▶ [PROBLEM STATEMENT]:
Except for the pictures, write out all the records that follow exactly.

Stored entries
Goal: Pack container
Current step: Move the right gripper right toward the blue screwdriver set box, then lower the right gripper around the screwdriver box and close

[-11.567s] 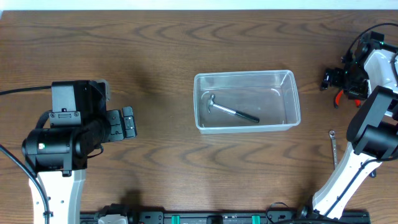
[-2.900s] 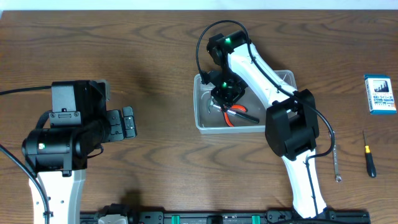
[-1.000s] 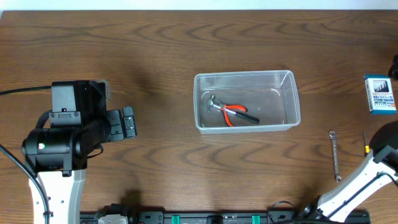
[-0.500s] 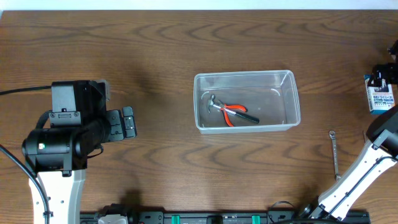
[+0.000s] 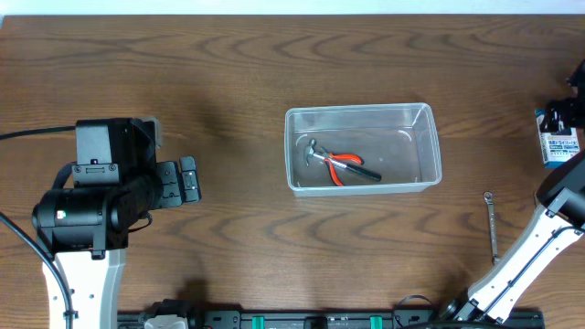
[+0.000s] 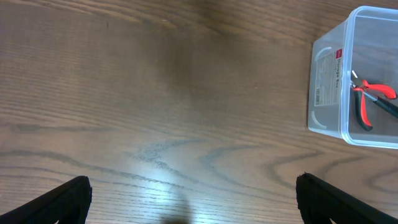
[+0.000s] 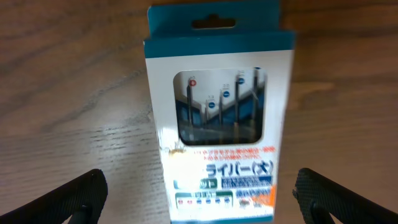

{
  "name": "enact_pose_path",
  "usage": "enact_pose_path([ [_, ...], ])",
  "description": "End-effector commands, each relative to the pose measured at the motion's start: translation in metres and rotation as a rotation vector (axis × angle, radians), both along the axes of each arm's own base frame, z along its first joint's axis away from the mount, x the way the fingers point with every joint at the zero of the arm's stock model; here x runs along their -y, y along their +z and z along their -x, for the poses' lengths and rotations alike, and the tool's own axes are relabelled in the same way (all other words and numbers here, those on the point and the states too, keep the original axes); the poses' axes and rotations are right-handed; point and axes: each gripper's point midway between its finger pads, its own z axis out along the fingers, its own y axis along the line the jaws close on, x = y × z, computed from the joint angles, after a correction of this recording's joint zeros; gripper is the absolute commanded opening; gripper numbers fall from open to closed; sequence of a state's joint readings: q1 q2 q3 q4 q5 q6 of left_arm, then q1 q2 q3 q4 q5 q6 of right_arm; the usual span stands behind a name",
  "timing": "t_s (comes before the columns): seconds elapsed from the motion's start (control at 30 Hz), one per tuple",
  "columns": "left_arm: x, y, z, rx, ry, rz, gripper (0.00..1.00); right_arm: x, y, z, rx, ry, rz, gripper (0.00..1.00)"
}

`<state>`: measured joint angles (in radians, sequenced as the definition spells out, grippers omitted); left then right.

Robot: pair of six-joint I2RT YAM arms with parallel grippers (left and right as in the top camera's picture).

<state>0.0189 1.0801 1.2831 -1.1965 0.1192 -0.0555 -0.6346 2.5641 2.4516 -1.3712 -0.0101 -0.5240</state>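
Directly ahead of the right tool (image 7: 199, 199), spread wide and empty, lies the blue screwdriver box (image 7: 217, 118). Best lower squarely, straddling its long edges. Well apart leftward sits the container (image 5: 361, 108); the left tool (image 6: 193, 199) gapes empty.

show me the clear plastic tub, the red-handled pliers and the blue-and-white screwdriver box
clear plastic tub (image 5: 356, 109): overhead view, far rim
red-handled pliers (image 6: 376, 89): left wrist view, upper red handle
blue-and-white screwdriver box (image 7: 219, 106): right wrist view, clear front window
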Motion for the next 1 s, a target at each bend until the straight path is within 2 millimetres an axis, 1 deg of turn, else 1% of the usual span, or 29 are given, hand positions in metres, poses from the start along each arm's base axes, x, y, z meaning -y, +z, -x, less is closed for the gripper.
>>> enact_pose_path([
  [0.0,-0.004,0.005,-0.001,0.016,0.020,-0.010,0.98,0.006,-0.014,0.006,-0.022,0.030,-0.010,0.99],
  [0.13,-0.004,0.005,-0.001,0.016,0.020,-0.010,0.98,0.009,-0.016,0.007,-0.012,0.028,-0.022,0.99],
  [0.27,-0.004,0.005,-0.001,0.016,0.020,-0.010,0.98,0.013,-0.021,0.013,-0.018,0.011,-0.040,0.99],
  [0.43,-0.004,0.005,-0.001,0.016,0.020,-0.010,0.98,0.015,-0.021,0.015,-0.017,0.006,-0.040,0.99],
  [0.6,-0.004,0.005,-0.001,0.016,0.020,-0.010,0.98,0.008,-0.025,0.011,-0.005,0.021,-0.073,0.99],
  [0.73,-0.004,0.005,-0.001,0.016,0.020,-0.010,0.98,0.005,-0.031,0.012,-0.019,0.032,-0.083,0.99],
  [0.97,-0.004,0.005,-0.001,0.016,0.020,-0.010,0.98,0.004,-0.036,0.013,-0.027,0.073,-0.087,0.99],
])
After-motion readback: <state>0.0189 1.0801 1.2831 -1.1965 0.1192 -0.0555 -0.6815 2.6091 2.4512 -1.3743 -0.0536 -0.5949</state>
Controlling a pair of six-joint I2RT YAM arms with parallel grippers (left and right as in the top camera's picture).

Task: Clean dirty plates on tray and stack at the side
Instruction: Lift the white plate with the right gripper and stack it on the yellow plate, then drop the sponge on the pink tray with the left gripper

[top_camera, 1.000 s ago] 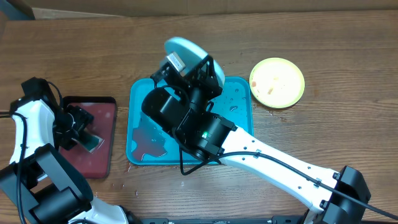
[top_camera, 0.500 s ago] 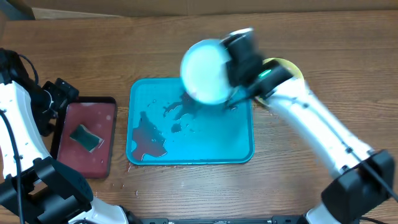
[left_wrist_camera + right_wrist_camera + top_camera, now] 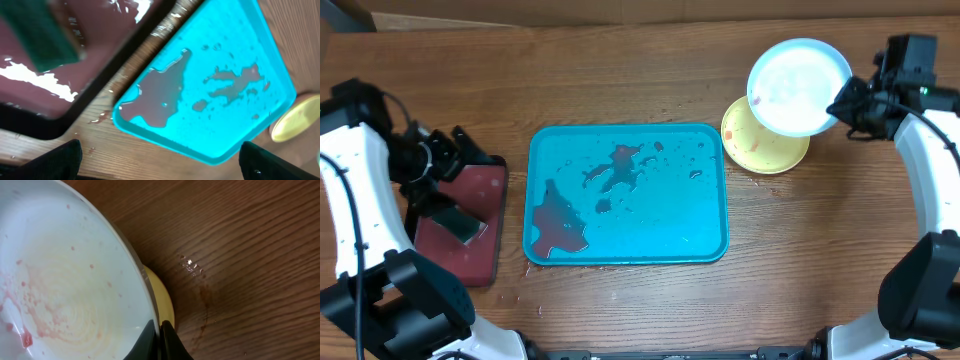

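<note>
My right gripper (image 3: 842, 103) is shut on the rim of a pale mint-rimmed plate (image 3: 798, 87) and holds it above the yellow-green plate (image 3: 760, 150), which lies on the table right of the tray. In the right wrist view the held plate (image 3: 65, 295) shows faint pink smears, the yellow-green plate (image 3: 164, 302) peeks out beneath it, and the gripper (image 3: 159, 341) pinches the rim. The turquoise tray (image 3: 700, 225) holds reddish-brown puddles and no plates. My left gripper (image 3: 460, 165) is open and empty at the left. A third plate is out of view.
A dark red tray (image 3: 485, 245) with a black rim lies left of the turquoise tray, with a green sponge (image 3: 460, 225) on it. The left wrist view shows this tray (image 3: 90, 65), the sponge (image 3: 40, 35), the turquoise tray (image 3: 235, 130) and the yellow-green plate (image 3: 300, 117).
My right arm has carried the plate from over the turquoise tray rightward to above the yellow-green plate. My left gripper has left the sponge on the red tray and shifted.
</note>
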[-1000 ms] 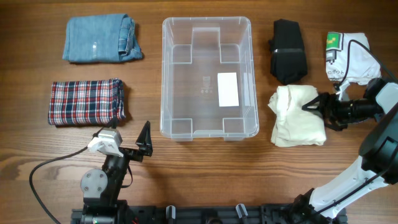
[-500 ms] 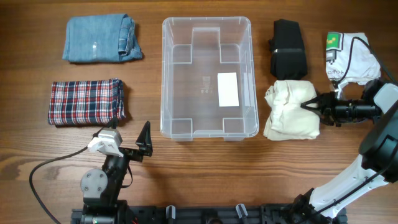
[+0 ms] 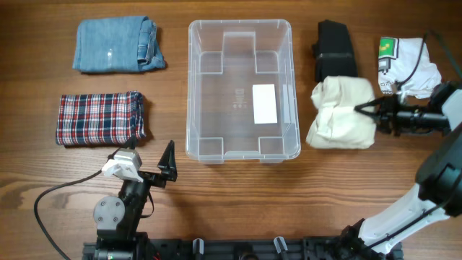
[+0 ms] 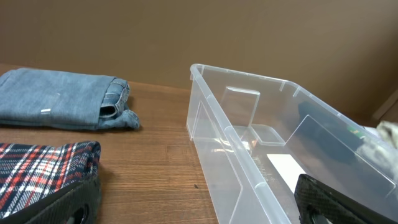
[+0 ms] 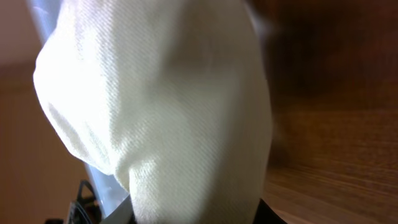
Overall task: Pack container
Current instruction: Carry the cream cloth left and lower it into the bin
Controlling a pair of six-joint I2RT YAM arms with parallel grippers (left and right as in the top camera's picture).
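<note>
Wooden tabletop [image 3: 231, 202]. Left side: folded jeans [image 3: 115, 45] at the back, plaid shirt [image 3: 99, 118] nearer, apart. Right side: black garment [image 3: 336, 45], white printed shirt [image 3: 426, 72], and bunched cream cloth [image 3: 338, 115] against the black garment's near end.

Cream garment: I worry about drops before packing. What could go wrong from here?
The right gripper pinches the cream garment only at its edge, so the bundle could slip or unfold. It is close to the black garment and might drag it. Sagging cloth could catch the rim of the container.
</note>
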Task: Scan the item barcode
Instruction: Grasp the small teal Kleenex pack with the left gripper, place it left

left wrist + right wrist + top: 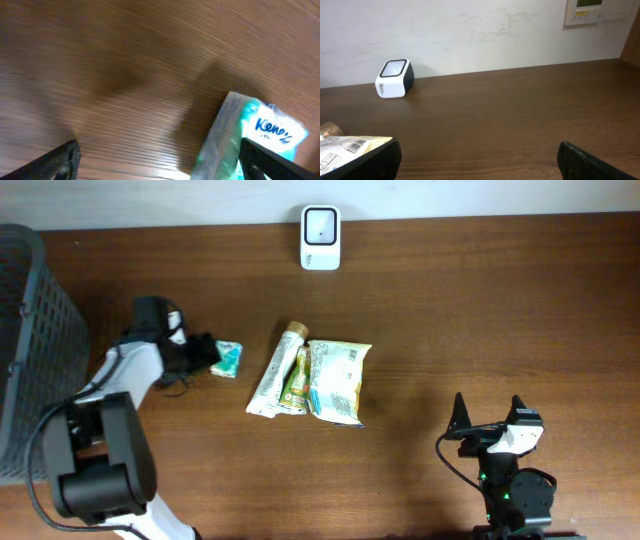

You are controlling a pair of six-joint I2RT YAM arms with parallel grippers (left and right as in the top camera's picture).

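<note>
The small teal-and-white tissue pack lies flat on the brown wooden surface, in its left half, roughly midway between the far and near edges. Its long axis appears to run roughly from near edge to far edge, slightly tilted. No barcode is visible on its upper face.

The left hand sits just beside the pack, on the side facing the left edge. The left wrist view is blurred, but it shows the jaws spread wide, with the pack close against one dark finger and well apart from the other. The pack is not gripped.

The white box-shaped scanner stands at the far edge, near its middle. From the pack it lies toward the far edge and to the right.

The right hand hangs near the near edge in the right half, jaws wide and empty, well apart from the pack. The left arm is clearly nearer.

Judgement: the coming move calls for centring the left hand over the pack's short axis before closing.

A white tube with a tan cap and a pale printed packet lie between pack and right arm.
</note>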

▶ [SOLUTION TO THE PROBLEM]:
Goal: Pack container
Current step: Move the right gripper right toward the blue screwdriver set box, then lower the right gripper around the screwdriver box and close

[-11.567s] 
[-2.900s] 
[-1.000s] 
[-0.500s] 
[+0.000s] 
[+0.000s] 
[+0.000s] 

{
  "name": "enact_pose_path",
  "usage": "enact_pose_path([ [_, ...], ])",
  "description": "End-effector commands, each relative to the pose measured at the motion's start: translation in metres and rotation as a rotation vector (axis × angle, radians), both along the axes of each arm's own base frame, z along its first joint's axis away from the mount, x the way the fingers point with every joint at the zero of the arm's stock model; here x runs along their -y, y along their +z and z along their -x, for the poses' lengths and rotations alike, and the tool's own axes are relabelled in the same way (all other words and numbers here, those on the point and the states too, keep the original axes); the poses' axes and rotations are right-handed; point and axes: each gripper's point midway between its finger pads, its own z axis out along the fingers, its own y axis along the line the jaws close on, x = y × z, computed from the joint angles, after a correction of this recording's joint zeros; gripper is the absolute commanded opening; gripper numbers fall from open to closed; sequence of a state's joint readings: q1 q2 q3 q4 q5 q6 of left_arm, then q1 q2 q3 q4 q5 q6 of right_arm; the usual span stands behind a name",
  "timing": "t_s (comes before the columns): seconds elapsed from the motion's start (control at 30 Hz), one per tuple",
  "columns": "left_arm: x, y, z, rx, ry, rz, gripper (0.00..1.00); right_arm: x, y, z, rx, ry, rz, gripper (0.00..1.00)"
}

`<state>`: measured joint angles (in radians, sequenced as the definition spells out, grippers omitted); left then right.

Robot: pair of six-joint I2RT YAM arms with parallel grippers (left and right as in the top camera's picture).

<state>0.0189 1.0801 1.2831 -1.1965 0.1192 -0.0555 -0.6346 2.5641 2.4516 -1.3712 -0.0101 -0.5240</state>
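Directly ahead of the right tool (image 7: 199, 199), spread wide and empty, lies the blue screwdriver box (image 7: 217, 118). Best lower squarely, straddling its long edges. Well apart leftward sits the container (image 5: 361, 108); the left tool (image 6: 193, 199) gapes empty.

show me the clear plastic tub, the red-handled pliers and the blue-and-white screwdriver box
clear plastic tub (image 5: 356, 109): overhead view, far rim
red-handled pliers (image 6: 376, 89): left wrist view, upper red handle
blue-and-white screwdriver box (image 7: 219, 106): right wrist view, clear front window
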Motion for the next 1 s, a target at each bend until the straight path is within 2 millimetres an axis, 1 deg of turn, else 1% of the usual span, or 29 are given, hand positions in metres, poses from the start along each arm's base axes, x, y, z meaning -y, +z, -x, less is closed for the gripper.
>>> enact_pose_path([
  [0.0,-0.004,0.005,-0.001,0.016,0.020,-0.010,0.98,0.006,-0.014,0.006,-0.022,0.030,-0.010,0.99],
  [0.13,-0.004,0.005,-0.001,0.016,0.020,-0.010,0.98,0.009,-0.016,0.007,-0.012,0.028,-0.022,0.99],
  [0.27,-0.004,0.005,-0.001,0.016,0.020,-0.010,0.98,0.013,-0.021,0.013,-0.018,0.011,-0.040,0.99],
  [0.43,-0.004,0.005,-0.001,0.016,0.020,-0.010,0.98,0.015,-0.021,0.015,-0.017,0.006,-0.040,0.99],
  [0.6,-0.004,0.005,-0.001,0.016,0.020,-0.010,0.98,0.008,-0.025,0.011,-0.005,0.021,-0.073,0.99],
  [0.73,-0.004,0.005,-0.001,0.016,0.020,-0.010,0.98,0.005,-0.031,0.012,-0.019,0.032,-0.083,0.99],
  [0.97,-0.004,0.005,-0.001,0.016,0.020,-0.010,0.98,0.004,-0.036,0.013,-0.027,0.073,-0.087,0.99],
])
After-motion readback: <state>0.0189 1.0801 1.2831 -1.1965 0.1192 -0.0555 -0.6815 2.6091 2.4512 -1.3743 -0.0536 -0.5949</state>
Controlling a pair of six-joint I2RT YAM arms with parallel grippers (left and right as in the top camera's picture).

Task: Clean dirty plates on tray and stack at the side
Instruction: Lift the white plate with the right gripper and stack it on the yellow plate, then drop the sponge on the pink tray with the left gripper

[top_camera, 1.000 s ago] 
[top_camera, 0.500 s ago] 
[left_wrist_camera + right_wrist_camera + top_camera, now] 

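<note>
My right gripper (image 3: 842, 103) is shut on the rim of a pale mint-rimmed plate (image 3: 798, 87) and holds it above the yellow-green plate (image 3: 760, 150), which lies on the table right of the tray. In the right wrist view the held plate (image 3: 65, 295) shows faint pink smears, the yellow-green plate (image 3: 164, 302) peeks out beneath it, and the gripper (image 3: 159, 341) pinches the rim. The turquoise tray (image 3: 700, 225) holds reddish-brown puddles and no plates. My left gripper (image 3: 460, 165) is open and empty at the left. A third plate is out of view.
A dark red tray (image 3: 485, 245) with a black rim lies left of the turquoise tray, with a green sponge (image 3: 460, 225) on it. The left wrist view shows this tray (image 3: 90, 65), the sponge (image 3: 40, 35), the turquoise tray (image 3: 235, 130) and the yellow-green plate (image 3: 300, 117).
My right arm has carried the plate from over the turquoise tray rightward to above the yellow-green plate. My left gripper has left the sponge on the red tray and shifted.
</note>
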[-1000 ms] 
[-500 ms] 
[+0 ms] 
[+0 ms] 
[+0 ms] 
Overall task: Pack container
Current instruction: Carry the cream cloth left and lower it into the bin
Controlling a pair of six-joint I2RT YAM arms with parallel grippers (left and right as in the top camera's picture).
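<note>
Wooden tabletop [image 3: 231, 202]. Left side: folded jeans [image 3: 115, 45] at the back, plaid shirt [image 3: 99, 118] nearer, apart. Right side: black garment [image 3: 336, 45], white printed shirt [image 3: 426, 72], and bunched cream cloth [image 3: 338, 115] against the black garment's near end.

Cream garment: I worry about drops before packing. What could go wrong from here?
The right gripper pinches the cream garment only at its edge, so the bundle could slip or unfold. It is close to the black garment and might drag it. Sagging cloth could catch the rim of the container.
</note>
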Task: Scan the item barcode
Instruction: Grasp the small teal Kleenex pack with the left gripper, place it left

left wrist + right wrist + top: 

You are controlling a pair of six-joint I2RT YAM arms with parallel grippers (left and right as in the top camera's picture).

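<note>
The small teal-and-white tissue pack lies flat on the brown wooden surface, in its left half, roughly midway between the far and near edges. Its long axis appears to run roughly from near edge to far edge, slightly tilted. No barcode is visible on its upper face.

The left hand sits just beside the pack, on the side facing the left edge. The left wrist view is blurred, but it shows the jaws spread wide, with the pack close against one dark finger and well apart from the other. The pack is not gripped.

The white box-shaped scanner stands at the far edge, near its middle. From the pack it lies toward the far edge and to the right.

The right hand hangs near the near edge in the right half, jaws wide and empty, well apart from the pack. The left arm is clearly nearer.

Judgement: the coming move calls for centring the left hand over the pack's short axis before closing.

A white tube with a tan cap and a pale printed packet lie between pack and right arm.
</note>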

The reply to this exercise is complete.